Pinole says no to marijuana dispensaries, at least for now

May 04, 2005

Tom Lochner, Contra Costa Times

The Pinole City Council has blocked any cannabis clubs from setting up during the next 12 months.

An ordinance approved Tuesday was an emergency response to a query several weeks ago about locating a medical marijuana dispensary in Pinole, said city planner Elizabeth Dunn.

The moratorium will give the city time to set regulations for where and how a club would operate, Dunn said. The city's zoning ordinance does not address cannabis clubs.

A task force will help draft an ordinance. The task force should include 'stakeholders' such as a patient and a doctor savvy about medical marijuana, said Mayor David Cole.

Kris Hermes, spokesman for a medical marijuana and patient rights advocacy group calls a 12-month moratorium 'questionable.' Several cities have enacted initial 45-day moratoriums and extended them after additional public hearings.

Emeryville imposed a 45-day moratorium last July and later extended it in September to one year. El Cerrito imposed a 45-day moratorium last year and extended it for 10 months, to July 19. Albany's City Council unanimously passed a 45-day moratorium Monday.

Recent state Supreme Court cases confirm Pinole's 12-month moratorium is legal, Pinole City Attorney Benjamin Reyes II told the council.

Moratoriums are unnecessary, said Hermes, of Oakland-based Americans for Safe Access.

'There is no shortage of examples of how to regulate the conduct of medical marijuana dispensing,' Hermes said.
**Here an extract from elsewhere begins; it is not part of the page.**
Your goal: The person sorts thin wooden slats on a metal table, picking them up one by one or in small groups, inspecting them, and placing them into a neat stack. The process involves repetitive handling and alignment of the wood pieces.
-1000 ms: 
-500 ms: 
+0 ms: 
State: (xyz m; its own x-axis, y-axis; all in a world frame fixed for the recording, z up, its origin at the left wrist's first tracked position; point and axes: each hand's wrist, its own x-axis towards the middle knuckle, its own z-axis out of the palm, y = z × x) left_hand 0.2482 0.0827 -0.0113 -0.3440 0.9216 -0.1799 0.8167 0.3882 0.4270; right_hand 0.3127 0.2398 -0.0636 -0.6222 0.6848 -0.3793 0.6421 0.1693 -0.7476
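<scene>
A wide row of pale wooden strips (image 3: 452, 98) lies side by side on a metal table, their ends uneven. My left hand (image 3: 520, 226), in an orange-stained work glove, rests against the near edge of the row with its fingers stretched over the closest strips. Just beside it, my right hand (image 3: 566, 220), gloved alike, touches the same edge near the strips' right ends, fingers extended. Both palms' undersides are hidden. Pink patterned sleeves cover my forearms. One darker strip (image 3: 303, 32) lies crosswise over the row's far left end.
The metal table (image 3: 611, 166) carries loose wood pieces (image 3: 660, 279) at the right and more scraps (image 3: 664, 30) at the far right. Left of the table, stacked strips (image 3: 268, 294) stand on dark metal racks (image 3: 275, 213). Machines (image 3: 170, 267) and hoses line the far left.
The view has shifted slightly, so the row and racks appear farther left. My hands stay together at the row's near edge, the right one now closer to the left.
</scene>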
His organization has drafted a sample ordinance.

'Delays of a year are disingenuous and a punitive obstacle to safe access to medical marijuana.
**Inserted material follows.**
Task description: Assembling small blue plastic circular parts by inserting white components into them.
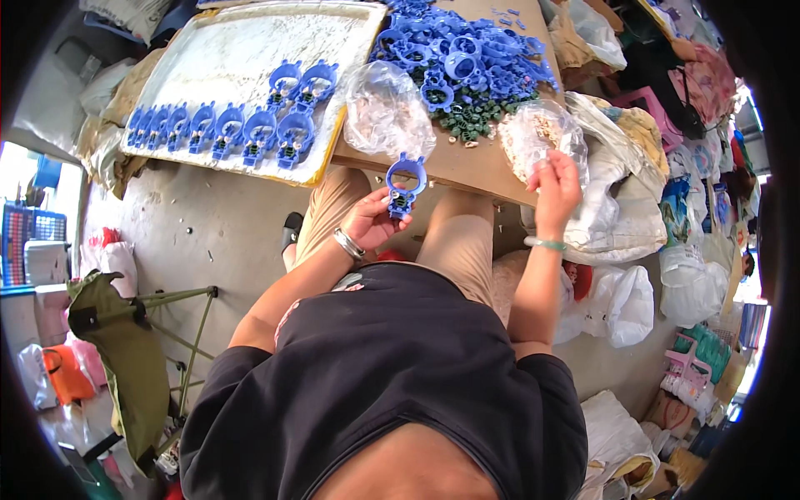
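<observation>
**Left hand gripped a blue plastic ring-topped figure as the right hand met a bag of small cream pieces**

The blue plastic ring-topped figure, with dark and pale details on its body, was above the person's lap, near the table's front edge, its ring pointing toward the table. The left hand was clamped on its lower body between thumb and fingers; a silvery metal bracelet circled that wrist.

The right hand, with a pale green bangle at its wrist, was at the clear plastic bag of small cream pieces. Its fingertips were drawn close together; whether they pinched a piece, one cannot tell.

A second clear, crumpled plastic bag lay on the brown tabletop beyond the figure. Behind it rose a heap of loose blue plastic parts, with small dark green pieces along its near side. To the left, a white, yellow-edged tray bore a row of matching blue figures, with more behind the row's right end.
</observation>
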The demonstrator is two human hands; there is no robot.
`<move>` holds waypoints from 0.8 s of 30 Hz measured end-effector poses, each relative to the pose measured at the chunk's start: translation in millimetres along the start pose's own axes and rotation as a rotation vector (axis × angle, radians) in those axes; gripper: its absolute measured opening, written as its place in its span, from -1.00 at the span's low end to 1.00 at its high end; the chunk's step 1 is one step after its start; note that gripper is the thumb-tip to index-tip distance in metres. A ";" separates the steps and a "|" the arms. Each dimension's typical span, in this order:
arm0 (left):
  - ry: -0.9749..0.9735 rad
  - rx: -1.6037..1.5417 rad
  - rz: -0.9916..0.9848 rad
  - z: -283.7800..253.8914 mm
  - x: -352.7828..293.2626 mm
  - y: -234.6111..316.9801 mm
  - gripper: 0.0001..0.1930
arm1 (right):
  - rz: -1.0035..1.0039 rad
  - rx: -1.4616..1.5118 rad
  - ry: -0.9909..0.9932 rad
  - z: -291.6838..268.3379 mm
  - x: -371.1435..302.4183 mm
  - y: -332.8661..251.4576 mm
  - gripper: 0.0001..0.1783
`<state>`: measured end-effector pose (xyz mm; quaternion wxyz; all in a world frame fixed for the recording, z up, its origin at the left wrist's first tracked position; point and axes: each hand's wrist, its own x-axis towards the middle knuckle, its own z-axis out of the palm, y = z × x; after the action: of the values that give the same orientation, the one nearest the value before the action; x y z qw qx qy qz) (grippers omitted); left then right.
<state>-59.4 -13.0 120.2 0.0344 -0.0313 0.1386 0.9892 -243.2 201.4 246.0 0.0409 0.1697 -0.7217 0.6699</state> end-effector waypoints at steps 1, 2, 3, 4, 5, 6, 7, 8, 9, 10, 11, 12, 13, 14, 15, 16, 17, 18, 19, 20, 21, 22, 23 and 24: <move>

'Bans, even if they are temporary, prevent patients from easily accessing their medication,' Hermes said.

State voters in 1996 passed Proposition 215, allowing people to possess and grow marijuana for medical use if a doctor recommends it.

While it does not mention dispensaries, Prop. 215 calls for 'safe and affordable distribution of marijuana' to all patients who have a medical need for it.

Some cities have highly restrictive cannabis club ordinances.

Martinez's, enacted in 2000, bars clubs within 1,000 feet of schools and parks and 300 feet of residences. It also bars club employees or volunteers from carrying marijuana out of the premises, effectively scuttling a plan for an outlet to deliver marijuana to critically ill patients.

Martinez's ordinance also gives the police chief discretion to impose additional storage, record-keeping and identification conditions, an approach Hermes calls 'extremely wrong-headed.'

'The city should put the local department of health at the helm,' Hermes said, 'or the planning department, or even the city council itself, rather than delegate these powers to law-enforcement.'

Some cities, ban cannabis clubs altogether, saying federal law bars them. Rocklin did that last year,

'Rocklin may be the test case,' Reyes said.

Hermes said three other cities ban the clubs. Americans for Safe Access sued Fresno in April over its ordinance that restricts dispensaries to two patients, which the organization says amounts to a ban.